In Bizot’s charter, he proposes that all Grand Marque houses form a Club des Grandes Marques to set down rigid production rules so Champagne will once again be made by quality standards. This was attempted once before, in 1964, when the Syndicat des Grandes Marques de Champagne was established by the top 25 Champagne houses, presumably to protect or enhance the reputation of all Champagne. But no formal rules were ever established.

Within weeks of Bizot’s October remarks, an informal rule reducing the permissible tonnage for Grande Marque Champagne was instituted for the harvest of 1992. (Still, as one analyst points out, “It was easy to make such a regulation last year because it was to reduce yields, and 1992 was a very large harvest and there is already an oversupply of Champagne. So reducing the yield didn’t affect them much.”)

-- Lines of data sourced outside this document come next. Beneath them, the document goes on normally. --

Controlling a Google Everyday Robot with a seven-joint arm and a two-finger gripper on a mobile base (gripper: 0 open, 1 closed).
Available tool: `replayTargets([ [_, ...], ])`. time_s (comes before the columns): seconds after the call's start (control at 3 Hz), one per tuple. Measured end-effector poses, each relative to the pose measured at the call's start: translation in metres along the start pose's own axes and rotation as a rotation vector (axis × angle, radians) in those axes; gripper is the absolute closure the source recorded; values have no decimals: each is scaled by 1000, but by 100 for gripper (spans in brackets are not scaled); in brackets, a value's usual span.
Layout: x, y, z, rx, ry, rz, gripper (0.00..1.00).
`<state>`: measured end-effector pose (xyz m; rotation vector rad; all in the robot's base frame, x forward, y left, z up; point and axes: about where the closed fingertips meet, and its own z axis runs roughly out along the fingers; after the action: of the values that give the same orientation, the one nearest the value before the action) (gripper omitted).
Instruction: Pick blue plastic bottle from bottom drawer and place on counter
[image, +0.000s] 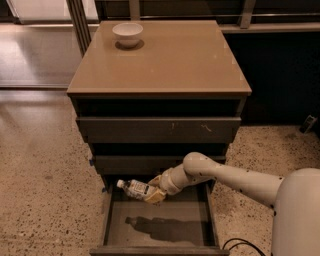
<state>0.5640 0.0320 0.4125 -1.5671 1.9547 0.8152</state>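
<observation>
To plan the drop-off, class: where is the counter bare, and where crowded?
The counter is bare right of and in front of the white bowl; crowded only back-left. The gripper, over the bottom drawer, grips the blue plastic bottle.

Drawers: three, stacked, the bottom drawer (157, 227) lowest. Counter (170, 60): one. White bowl (127, 34): one, at 11 o'clock on the counter. Blue plastic bottle (134, 188): one. Arm (235, 177): one. Gripper (154, 193): one, at 6 o'clock of the view, above the bottom drawer, clamped on the blue plastic bottle.
</observation>
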Motion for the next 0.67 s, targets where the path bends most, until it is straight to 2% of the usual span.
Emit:
replayTargets([
  [0.33,-13,-1,-11,-10,-17,-10,100],
  [0.67,-53,-7,-55,-40,-81,-54,100],
])
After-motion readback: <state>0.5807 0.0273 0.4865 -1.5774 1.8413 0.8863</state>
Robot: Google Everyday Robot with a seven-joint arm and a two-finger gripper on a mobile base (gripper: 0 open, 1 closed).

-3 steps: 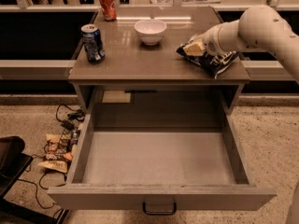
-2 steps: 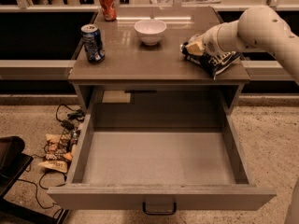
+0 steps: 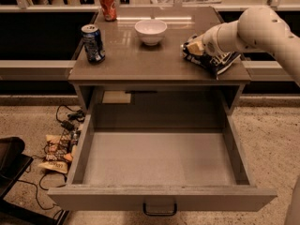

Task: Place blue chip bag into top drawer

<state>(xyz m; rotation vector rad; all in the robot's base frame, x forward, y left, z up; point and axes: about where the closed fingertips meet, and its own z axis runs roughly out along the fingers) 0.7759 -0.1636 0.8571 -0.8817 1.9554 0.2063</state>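
Note:
The blue chip bag [image 3: 216,60] lies crumpled on the right side of the counter top [image 3: 140,64], near its right edge. My gripper [image 3: 198,45] reaches in from the right and is at the bag's left end, touching or just over it. The white arm covers part of the bag. The top drawer [image 3: 159,198] is pulled fully out below the counter. Its flat grey bottom is bare and its dark handle [image 3: 160,210] sits on the front panel.
A white bowl [image 3: 150,31] stands at the counter's middle back. A blue soda can [image 3: 93,42] is at the left and a red can [image 3: 108,4] behind it. Wrappers [image 3: 57,152] and cables lie on the floor left of the drawer, beside a black object [image 3: 11,163].
The gripper has shifted only slightly at the bag's left end. The bag stays on the counter and the drawer has not moved.

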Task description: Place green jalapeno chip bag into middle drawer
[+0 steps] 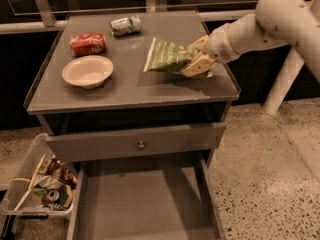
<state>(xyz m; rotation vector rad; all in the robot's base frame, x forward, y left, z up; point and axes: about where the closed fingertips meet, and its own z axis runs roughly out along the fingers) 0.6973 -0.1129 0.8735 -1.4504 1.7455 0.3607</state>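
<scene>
Gripping: your gripper (197,59) was clamped on the green jalapeno chip bag (167,56) above the tabletop (125,91), right side.
Done: the grasp, and seemingly the lift.
Left: you had yet to lower it into the open middle drawer (145,204) and release.

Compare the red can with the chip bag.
The red can is red and crushed; the chip bag is green and crinkly. The red can lies free at the left of the table; the chip bag is clamped at its right end by the gripper, at the right. The chip bag looks longer than the red can. Both are over the table, not in a drawer.
</scene>
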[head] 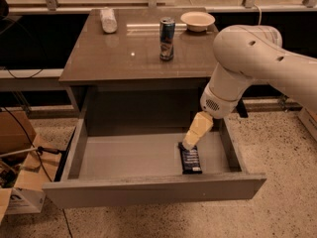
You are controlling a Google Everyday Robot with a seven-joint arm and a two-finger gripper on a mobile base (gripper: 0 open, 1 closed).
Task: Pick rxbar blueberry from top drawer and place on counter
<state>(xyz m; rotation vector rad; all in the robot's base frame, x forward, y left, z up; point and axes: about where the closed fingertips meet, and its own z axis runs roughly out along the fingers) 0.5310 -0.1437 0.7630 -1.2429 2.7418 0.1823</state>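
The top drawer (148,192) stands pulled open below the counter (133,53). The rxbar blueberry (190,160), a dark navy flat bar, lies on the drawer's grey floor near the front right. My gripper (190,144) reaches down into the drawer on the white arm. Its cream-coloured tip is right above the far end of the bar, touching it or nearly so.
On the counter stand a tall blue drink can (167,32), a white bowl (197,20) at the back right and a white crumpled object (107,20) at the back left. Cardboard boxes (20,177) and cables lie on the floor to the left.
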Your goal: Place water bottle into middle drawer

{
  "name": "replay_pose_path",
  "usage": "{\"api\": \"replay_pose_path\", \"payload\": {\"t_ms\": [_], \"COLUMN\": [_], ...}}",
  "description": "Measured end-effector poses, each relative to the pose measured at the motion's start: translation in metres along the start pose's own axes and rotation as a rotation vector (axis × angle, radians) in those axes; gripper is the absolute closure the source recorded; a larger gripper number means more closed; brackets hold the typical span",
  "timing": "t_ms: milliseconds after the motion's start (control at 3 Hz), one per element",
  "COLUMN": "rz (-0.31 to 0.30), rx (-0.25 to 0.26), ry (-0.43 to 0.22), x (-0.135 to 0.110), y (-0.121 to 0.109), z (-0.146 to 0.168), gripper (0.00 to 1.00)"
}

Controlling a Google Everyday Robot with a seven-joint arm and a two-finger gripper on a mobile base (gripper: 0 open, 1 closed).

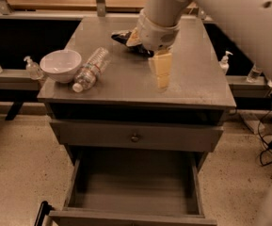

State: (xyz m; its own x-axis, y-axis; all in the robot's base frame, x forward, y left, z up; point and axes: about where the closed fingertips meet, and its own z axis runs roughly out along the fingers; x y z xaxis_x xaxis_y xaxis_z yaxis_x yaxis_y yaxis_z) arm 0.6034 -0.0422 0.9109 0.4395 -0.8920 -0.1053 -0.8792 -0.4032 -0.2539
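Over the cabinet top (196, 79), the tool (160, 76) half hides a bag (121, 36).

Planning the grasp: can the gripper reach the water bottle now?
Probably yes. The gripper hangs above the cabinet top, with nothing between it and the water bottle; the bowl sits on the bottle's other side.
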Motion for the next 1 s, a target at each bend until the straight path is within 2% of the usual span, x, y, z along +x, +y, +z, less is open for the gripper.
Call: {"api": "replay_pose_path", "payload": {"t_ms": [333,667,1000], "rz": [-0.183,-0.3,-0.3], "rx": [0.011,0.055,0.055], "ry": [-0.033,-0.003,-0.003], "x": [-0.036,-0.08,-0.08], "y": [-0.055,-0.102,-0.102], "z": [0.032,0.051,0.052], "gripper": [0.0,0.0,0.0]}}
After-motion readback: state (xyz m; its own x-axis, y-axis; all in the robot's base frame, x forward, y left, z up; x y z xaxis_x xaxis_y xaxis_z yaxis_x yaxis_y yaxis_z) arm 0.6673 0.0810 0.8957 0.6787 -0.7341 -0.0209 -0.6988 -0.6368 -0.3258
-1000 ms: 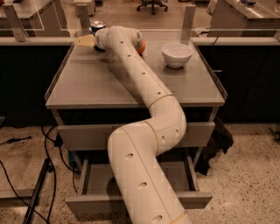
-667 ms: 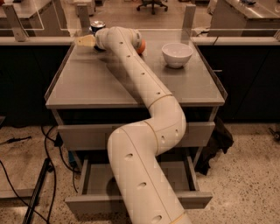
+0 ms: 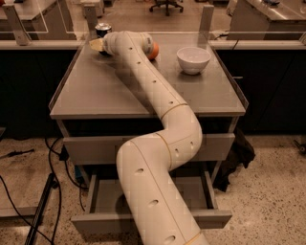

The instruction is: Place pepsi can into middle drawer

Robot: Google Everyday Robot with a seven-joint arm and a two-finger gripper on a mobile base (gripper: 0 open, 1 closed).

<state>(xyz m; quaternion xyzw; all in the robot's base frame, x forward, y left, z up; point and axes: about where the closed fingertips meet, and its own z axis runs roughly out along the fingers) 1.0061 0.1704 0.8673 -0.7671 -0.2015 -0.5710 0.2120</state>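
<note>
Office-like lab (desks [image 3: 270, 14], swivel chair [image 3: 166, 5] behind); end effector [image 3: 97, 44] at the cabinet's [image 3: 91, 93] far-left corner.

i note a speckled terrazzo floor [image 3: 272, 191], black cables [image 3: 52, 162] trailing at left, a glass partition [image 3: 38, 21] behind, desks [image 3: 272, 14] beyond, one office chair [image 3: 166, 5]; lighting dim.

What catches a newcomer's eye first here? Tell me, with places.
The big white arm dominates, snaking up from the bottom centre across the grey table; its hand sits at the far left corner next to the pepsi can. A white bowl stands far right, and the middle drawer hangs pulled open below.
</note>
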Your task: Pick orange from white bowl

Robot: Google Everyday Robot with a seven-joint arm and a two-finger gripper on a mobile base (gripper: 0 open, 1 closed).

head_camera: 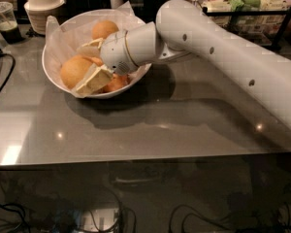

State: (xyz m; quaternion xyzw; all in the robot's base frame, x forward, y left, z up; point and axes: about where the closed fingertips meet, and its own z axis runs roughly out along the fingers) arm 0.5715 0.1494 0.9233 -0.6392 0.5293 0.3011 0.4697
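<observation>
The white bowl (53, 76), lined with crinkled white paper, stands at the back left of the grey table. The large pale orange (73, 71) lies at its left side. A smaller orange (105, 29) lies at the back, and others (115, 84) are partly hidden under the wrist. My gripper (89, 63) reaches into the bowl from the right. It is open. One finger (90, 48) sits above the large orange and the other (94, 79) lies against its lower right side. The orange rests in the bowl.
A cream lidded paper cup (42, 3) and a plastic cup with a dark drink (5, 21) stand behind the bowl at left. A black cable (1, 76) lies at the table's left edge. A black wire rack (252, 11) with packets stands at back right.
</observation>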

Carbonniere of the Champagne office in New York said a committee has been formed to investigate production methods in Champagne and to recommend rules to improve it. “A lot of quality steps have been taken to make sure that Champagne remains Champagne,” he says, refusing to name specific steps.

Says Bizot: “Anything we can do that says to the consumer, ‘This is not sur lattes , that we only use the first pressing of the grapes, that we age the wine longer than legally required,’ then that would be a good start in establishing the quality of Champagne again.”

Bizot also says he is changing the way his top-of-the-line wine is sold to ensure that the consumer is getting as good a bottle of wine as possible. Bollinger R.D. Champagne--the most recently released vintage of which (1982) is currently retailing for about $100 a bottle--will henceforth be shipped only on the request of retailers, rather than wholesalers, and will be left aging in the Bollinger cellar until an order is received.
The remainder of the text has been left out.